■ **WHAT IS REQUIRED**
Among the lines below, list those containing the string "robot".

☆ ☆ ☆ ☆

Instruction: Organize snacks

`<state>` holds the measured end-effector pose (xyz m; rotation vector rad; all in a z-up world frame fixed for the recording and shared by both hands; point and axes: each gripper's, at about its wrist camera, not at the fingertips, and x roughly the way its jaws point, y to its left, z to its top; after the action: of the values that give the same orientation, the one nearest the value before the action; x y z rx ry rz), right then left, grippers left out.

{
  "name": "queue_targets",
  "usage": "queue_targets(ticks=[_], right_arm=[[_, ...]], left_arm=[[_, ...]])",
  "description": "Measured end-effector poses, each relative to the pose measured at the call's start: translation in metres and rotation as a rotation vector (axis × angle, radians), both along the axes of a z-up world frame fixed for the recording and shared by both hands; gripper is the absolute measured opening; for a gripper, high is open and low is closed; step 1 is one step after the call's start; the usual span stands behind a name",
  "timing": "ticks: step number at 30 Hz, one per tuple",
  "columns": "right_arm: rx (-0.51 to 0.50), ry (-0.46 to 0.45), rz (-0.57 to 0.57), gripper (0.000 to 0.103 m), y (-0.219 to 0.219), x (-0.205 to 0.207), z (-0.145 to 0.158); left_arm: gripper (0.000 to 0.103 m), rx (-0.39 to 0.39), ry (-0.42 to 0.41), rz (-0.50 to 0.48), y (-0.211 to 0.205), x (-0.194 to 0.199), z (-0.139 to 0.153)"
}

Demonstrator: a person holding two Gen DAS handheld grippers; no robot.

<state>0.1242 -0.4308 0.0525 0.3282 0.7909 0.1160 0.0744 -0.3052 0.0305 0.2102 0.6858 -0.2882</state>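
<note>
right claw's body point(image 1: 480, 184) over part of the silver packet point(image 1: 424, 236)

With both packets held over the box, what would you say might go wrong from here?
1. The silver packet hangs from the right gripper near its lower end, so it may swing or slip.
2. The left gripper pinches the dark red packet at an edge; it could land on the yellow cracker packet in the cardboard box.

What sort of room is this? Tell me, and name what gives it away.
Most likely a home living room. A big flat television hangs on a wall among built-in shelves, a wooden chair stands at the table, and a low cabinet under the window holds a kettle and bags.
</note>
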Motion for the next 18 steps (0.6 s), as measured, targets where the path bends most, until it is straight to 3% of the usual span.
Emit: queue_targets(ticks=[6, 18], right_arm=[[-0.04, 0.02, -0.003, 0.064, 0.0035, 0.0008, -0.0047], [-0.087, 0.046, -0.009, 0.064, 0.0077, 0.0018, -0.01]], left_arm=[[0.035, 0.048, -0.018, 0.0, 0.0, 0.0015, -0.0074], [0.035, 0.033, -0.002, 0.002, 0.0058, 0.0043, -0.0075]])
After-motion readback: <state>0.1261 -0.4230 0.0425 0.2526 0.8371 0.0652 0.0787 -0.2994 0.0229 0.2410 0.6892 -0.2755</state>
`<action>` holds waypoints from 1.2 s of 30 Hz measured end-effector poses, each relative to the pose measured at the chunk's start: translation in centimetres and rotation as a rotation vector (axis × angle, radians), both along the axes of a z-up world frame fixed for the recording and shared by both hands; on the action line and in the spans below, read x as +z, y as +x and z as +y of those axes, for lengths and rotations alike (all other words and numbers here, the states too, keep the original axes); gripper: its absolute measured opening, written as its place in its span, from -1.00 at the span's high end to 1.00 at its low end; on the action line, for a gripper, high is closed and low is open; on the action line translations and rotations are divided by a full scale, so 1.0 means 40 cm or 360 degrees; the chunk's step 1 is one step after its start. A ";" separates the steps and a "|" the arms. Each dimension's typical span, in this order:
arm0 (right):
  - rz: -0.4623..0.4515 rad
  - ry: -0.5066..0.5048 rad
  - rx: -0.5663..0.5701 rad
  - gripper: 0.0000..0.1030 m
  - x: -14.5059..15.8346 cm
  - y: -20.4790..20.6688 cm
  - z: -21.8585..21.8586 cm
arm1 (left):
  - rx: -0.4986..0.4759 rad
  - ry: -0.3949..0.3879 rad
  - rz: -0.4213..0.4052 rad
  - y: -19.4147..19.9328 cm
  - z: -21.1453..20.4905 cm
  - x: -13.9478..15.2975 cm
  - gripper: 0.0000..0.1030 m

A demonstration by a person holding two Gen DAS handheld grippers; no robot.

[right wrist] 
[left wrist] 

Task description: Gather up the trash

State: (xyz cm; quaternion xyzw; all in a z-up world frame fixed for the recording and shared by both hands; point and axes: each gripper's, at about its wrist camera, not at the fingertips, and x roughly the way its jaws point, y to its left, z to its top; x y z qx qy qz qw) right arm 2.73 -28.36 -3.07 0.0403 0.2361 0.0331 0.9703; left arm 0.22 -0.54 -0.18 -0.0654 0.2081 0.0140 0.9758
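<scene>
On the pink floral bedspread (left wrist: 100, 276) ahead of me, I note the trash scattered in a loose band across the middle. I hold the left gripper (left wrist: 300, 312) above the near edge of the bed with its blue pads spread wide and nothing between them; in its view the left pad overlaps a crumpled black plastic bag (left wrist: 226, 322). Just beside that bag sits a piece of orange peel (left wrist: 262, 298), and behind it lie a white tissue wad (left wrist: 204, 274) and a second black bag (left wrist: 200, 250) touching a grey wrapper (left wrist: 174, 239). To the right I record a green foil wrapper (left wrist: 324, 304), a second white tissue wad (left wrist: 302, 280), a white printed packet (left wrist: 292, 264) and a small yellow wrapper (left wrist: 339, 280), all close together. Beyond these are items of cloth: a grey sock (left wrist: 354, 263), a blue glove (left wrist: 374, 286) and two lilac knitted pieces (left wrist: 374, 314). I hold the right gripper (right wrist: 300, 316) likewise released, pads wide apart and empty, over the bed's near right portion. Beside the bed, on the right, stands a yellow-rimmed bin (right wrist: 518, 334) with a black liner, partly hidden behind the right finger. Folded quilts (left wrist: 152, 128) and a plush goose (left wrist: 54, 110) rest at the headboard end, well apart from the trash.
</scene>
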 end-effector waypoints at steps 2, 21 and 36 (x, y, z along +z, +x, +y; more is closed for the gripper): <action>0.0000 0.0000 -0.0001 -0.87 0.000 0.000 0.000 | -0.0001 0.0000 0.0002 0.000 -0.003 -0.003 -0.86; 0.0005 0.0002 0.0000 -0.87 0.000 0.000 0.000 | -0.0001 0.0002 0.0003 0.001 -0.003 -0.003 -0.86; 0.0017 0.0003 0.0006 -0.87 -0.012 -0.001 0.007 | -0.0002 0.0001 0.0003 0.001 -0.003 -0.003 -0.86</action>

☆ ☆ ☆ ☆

■ **EXERCISE ANSWER**
Demonstrator: a person holding two Gen DAS handheld grippers; no robot.
A demonstration by a person holding two Gen DAS handheld grippers; no robot.

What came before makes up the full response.